◆ WHAT YOU WILL DO
In the listing below, which lines contain the string "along"? Copy them all.

(DATA SUPPLIED Opens)

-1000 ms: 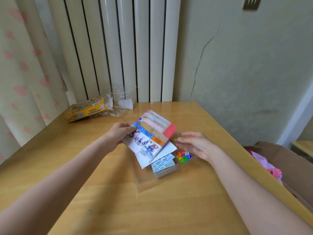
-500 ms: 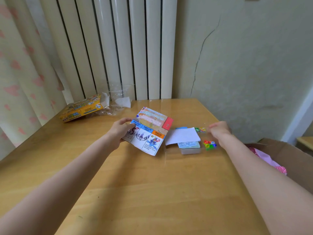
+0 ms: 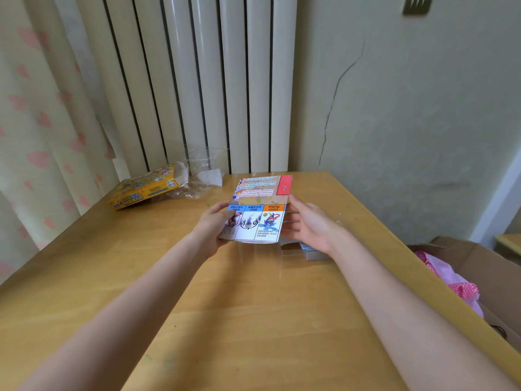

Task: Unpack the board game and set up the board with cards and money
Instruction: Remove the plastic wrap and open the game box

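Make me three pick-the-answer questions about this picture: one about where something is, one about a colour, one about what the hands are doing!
1. Where is the yellow game box?
A. far left of the table
B. on the floor
C. in the person's lap

2. What colour is the question-mark square on the folded board?
A. green
B. red
C. black

3. What is the left hand doing?
A. gripping the board
B. lying flat on the table
C. waving

Answers: 1 A, it lies by the curtain. 2 B, it is red. 3 A, the thumb lies over the board's edge; the right hand touches the other side.
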`<state>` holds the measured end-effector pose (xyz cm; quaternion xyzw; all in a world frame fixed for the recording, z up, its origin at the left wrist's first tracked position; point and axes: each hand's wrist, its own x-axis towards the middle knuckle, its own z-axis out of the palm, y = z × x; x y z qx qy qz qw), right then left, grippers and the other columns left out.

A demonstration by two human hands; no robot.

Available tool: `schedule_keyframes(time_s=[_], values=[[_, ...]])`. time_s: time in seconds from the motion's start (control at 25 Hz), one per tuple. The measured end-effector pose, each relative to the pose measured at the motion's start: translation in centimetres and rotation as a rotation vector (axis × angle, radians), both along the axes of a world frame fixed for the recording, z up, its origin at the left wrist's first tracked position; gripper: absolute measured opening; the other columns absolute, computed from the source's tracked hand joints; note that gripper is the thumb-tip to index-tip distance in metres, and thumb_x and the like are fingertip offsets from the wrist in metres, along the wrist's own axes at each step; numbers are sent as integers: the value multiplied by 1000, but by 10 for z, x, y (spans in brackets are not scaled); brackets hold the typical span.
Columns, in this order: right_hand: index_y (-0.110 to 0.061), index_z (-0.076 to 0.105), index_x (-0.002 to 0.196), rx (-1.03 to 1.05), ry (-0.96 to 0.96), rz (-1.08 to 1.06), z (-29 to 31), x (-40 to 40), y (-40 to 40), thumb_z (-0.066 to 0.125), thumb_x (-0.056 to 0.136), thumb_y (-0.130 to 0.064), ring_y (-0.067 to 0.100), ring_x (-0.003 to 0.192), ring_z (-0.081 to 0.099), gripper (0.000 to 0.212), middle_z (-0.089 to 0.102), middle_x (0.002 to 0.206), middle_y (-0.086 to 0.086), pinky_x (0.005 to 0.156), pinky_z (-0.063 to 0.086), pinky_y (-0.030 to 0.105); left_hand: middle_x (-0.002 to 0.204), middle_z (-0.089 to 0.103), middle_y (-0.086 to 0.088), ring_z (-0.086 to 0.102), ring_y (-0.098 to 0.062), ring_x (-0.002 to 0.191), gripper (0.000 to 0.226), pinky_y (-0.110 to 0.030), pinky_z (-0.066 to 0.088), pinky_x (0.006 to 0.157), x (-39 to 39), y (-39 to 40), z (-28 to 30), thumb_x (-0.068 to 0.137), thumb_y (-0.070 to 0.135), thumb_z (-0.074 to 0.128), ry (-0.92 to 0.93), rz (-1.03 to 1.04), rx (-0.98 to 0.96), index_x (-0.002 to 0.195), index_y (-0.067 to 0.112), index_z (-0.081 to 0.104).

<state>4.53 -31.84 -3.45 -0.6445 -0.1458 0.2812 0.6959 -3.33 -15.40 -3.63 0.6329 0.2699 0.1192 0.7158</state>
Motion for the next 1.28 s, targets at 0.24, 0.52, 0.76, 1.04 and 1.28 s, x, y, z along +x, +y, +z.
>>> schedule_keyframes(time_s=[0.24,0.52,0.76,1.04,1.28], values=[[-5,62,113,132,97,-36,-5,-32,42,34,99,-36,31,97,66,45,67,111,17,85,52,40,93,64,-1,57,-9,70,31,-23,45,58,-33,-11,5,97,16,45,-23,-65,136,126,26,50],[-6,52,127,447,389,133,-2,-45,46,39,94,-48,32,103,64,55,63,117,18,99,44,41,84,61,1,58,-5,70,13,-15,48,54,-57,9,27,90,5,55,-284,23,386,83,16,55],[-24,54,123,303,230,169,10,-45,26,37,80,-71,32,110,60,66,59,127,10,95,41,54,97,63,-8,56,-22,87,18,-32,40,76,-75,41,39,99,17,42,-357,-94,120,83,19,49],[6,59,96,517,272,-348,20,-22,49,56,85,7,22,71,68,12,68,89,22,57,55,30,88,67,1,65,-13,79,18,-30,47,82,-81,45,47,94,5,45,-389,-132,146,84,20,51],[-12,59,84,661,97,-337,57,-14,26,50,89,5,15,71,65,20,69,76,5,63,53,32,112,64,-20,62,-37,100,49,-56,51,84,-97,72,40,86,52,43,-115,-473,-164,113,16,62]])
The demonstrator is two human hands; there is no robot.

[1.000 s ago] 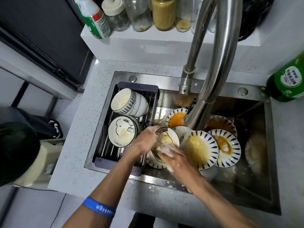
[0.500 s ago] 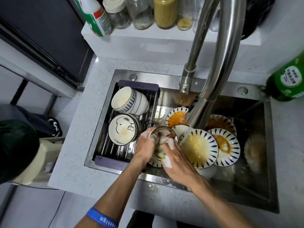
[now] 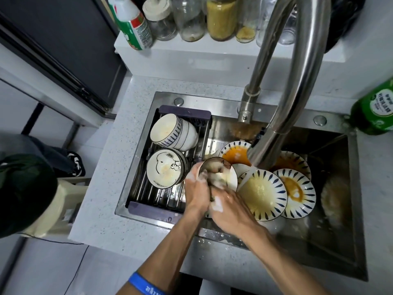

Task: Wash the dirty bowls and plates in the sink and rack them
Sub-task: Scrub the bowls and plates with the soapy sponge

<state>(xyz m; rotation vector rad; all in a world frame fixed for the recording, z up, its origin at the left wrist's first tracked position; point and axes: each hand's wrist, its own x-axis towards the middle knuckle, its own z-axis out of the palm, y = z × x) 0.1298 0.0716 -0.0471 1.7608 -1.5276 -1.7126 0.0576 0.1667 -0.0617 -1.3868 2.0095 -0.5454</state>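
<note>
My left hand [image 3: 196, 191] grips a soapy bowl [image 3: 217, 170] tilted on its side over the sink [image 3: 331, 241]. My right hand [image 3: 228, 211], foamy, presses a sponge into the bowl's inside; the sponge is mostly hidden by fingers. Right of my hands lie several blue-striped plates: a soapy one [image 3: 262, 193], one smeared orange [image 3: 296, 189], and an orange-stained one [image 3: 235, 152] further back. In the dark rack [image 3: 170, 206] at the sink's left sit a striped bowl stack [image 3: 170, 133] and a cartoon-dog bowl [image 3: 164, 170].
A tall steel faucet [image 3: 293, 86] arches over the sink, its spout just above the plates. A green detergent bottle [image 3: 374, 109] stands at the right counter edge. Jars and a spray bottle [image 3: 131, 24] line the back shelf. A dark bin [image 3: 23, 192] sits at left.
The bowl has turned in my left hand from face-up toward its side. My right hand has shifted from above the bowl to below it, still scrubbing.
</note>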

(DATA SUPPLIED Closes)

◆ RESULT FOR THIS EXERCISE
Available tool: `schedule_keyframes(time_s=[_], values=[[_, ...]])`. time_s: time in seconds from the motion's start (control at 25 Hz), one per tuple. The measured end-effector pose, each relative to the pose measured at the motion's start: translation in centimetres and rotation as a rotation vector (axis × angle, radians), both along the axes of a world frame fixed for the recording, z up, its origin at the left wrist's first tracked position; gripper: absolute measured opening; the other columns absolute, computed from the source's tracked hand joints; note that gripper is the thumb-tip to index-tip distance in metres, and thumb_x and the like are fingertip offsets from the wrist in metres, along the wrist's own axes at each step; numbers are sent as integers: the value multiplied by 1000, but by 10 for z, x, y (spans in brackets are not scaled); brackets hold the typical span.
Motion for the next 1.28 s, targets at 0.24, 0.52, 0.76, 1.04 and 1.28 s, x, y, z along +x, +y, +z.

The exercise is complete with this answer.